Ascaride geniale. Mais les autres acteurs peinent a passer pour des Marseillais. L'accent n'y est pas du tout. Ce film s'oublie vite , tres peu esthetique. Dialogues convenus. Manque de piquant.
Une grande déception après tant de virtuosité et le souvenir de "Marius et Jeannette". Un scénario trash de chez ringard ; Ariane Ascaride, Jean-Pierre Daroussin, Gérard Meylan et Robinson Stévenin sont à leur aise, les autres s'accrochent aux branches. Le seul argument salvateur, c'est le sourire de Gloria, mais de là à en faire un argument commercial ... ?
Sur le même sujet n'arrive pas à la cheville de Ken Loach. On sent trop le discours bien pensent. Ça dégouline finalement de bons sentiments qui vont nous permettre de continuer à vivre. il n'y a pas de souffle, pas d'espoir, pas de révolte, pas de discours politique, Dans le cinéma Français les riches regardent trop souvent vivre les pauvre sans bien comprendre ce qui se passe. Les actrices et acteurs sont exceptionnels.
Le film excelle par son réalisme sans fioritures et un jeu d'acteurs simple et honnête. On sent la pression tout au long du film sans savoir ce qu'il va vraiment se passer. La fin m'a semblé triste mais optimiste ; les mêmes heures ne se reproduiront peut-être pas et la petite Gloria deviendrait une femme qui réussirait plus que sa mère ?spoiler:
Bien rythmé, ambiance pesante à souhait mais réaliste. Les acteurs sont parfaits : attendrissants ou irritants ils remplissent bien leur rôle. Cependant un peu long.
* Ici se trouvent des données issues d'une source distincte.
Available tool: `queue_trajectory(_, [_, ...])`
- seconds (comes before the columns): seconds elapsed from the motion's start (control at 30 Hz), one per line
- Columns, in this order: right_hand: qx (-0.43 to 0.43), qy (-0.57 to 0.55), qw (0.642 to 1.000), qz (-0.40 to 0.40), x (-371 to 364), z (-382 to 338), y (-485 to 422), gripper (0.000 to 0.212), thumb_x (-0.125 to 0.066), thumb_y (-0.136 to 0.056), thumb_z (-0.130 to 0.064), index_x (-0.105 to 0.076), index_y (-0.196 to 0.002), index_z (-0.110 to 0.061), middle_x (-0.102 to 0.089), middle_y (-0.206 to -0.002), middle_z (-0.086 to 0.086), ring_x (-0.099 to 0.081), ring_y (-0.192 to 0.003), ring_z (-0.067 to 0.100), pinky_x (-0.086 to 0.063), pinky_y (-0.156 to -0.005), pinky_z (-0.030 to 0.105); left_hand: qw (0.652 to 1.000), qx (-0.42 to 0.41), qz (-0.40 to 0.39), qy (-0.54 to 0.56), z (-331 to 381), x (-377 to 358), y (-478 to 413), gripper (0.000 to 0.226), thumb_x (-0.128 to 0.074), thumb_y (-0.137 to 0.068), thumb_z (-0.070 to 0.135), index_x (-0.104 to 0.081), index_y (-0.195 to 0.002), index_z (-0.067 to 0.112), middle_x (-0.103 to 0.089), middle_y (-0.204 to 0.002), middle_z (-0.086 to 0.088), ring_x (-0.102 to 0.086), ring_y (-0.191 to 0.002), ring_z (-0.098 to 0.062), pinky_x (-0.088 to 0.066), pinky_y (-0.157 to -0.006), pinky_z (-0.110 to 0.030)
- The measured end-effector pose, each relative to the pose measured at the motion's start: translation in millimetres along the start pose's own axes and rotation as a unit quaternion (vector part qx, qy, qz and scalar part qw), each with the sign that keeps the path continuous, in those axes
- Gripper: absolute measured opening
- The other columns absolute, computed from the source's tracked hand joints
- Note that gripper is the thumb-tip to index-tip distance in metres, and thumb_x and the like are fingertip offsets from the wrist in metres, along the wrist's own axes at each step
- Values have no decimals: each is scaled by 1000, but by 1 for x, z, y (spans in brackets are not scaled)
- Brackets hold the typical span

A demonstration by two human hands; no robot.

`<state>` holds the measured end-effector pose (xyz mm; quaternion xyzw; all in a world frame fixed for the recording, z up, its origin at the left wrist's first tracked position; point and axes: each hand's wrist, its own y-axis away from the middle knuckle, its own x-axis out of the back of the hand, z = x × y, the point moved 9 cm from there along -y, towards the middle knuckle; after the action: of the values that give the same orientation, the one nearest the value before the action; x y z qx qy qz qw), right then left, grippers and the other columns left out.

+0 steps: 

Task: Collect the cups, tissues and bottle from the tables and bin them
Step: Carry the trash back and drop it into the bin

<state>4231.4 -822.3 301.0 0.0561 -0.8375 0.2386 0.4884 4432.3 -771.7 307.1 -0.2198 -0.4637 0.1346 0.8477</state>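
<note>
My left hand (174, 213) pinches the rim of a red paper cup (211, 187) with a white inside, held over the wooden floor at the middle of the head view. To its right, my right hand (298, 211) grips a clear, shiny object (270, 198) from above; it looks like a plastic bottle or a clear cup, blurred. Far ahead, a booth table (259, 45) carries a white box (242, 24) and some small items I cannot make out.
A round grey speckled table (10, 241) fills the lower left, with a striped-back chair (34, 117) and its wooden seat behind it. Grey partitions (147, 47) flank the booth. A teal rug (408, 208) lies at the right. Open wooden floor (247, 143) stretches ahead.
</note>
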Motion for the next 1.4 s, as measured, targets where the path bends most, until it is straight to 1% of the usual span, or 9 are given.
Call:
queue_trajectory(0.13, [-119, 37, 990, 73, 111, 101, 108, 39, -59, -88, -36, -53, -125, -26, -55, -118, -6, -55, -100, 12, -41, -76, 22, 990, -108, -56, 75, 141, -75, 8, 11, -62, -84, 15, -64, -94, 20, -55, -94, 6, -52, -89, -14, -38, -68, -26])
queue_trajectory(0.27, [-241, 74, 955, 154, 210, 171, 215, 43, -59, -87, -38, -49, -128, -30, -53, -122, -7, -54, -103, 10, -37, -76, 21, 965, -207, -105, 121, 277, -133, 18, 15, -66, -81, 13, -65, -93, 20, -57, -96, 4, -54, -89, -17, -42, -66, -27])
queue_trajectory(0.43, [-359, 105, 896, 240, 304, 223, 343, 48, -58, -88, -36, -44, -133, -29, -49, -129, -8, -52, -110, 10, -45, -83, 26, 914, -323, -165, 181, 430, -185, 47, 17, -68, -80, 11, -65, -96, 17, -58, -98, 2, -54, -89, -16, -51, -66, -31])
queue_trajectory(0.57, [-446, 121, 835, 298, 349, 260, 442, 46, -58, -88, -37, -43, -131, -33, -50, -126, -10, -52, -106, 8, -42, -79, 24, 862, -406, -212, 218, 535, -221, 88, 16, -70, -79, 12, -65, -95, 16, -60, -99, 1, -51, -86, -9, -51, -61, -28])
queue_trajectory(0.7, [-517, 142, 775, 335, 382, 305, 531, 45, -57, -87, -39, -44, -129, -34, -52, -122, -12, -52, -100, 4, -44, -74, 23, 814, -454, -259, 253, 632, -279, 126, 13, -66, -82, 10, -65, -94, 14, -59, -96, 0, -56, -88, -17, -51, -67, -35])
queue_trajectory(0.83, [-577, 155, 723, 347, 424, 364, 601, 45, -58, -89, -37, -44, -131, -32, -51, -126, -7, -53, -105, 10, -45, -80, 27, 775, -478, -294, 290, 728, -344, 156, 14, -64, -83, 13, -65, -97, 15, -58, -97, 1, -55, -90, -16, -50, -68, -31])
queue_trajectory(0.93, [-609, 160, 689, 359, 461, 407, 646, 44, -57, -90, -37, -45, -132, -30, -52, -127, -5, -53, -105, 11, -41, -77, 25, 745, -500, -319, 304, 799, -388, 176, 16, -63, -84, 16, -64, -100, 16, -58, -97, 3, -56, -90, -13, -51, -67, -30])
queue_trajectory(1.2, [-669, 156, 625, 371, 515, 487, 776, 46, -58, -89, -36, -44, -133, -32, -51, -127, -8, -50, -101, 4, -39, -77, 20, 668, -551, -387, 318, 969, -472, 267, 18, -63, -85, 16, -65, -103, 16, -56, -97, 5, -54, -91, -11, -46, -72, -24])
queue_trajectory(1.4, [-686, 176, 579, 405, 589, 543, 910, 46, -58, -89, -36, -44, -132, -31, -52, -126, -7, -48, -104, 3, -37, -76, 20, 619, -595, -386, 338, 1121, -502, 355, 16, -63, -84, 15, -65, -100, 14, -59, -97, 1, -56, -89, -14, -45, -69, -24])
Une chronique sociale d'un naturalisme que Emile Zola n'aurait pas renié. Des thèmes , bien servis par la qualité du scénario et le jeu des acteurs, traités avec justesse. Précarité sociale, évanouissement des valeurs du travail lui même ou disparition de ses valeurs morales , dilution des solidarités, familiales ou sociales, laxité des relations familiales. Des maux actuels affectant les générations actuelles, que les générations antérieures (parents ou grands-parents dans le film) peinent à juguler. On pourrait regretter peut-être un ton grandiloquent de G. Meylan et JP. Darroussin, dans des rôles par ailleurs difficiles. Un film courageux et sincère qui nous réconcilie avec le cinéma.
On prend les mêmes et on recommence ? Ça ne fonctionne pas à tous les coups. Ariane Ascaride, Jean-Pierre Darroussin et Gérard Meylan, formidables dans « Marie Jo et ses deux amours » du même réalisateur, ne présentent ici qu’une pâle figure qui devient vite ennuyeuse. Le scénario empile des poncifs et les caricatures : femme de ménage, prison, chômage, drogue, porno, vulgarité… Le cinéma social de Robert Guédiguian n’est pas celui de Ken Loach. Deux ans avant avec « La villa » le metteur en scène nous servait une soupe insipide où le spectateur avait droit à un étalement mièvre de bons sentiments dans un scénario ennuyeux qui sautait d’un sujet à l’autre sans jamais finir ce qu’il avait commencé à survoler. Ici il semblerait vouloir attirer le regard compatissant du spectateur mais ne fait qu’étaler de manière pathétique une suite de personnages qui n’attirent pas la sympathie et s’engluent dans les angoisses de la société.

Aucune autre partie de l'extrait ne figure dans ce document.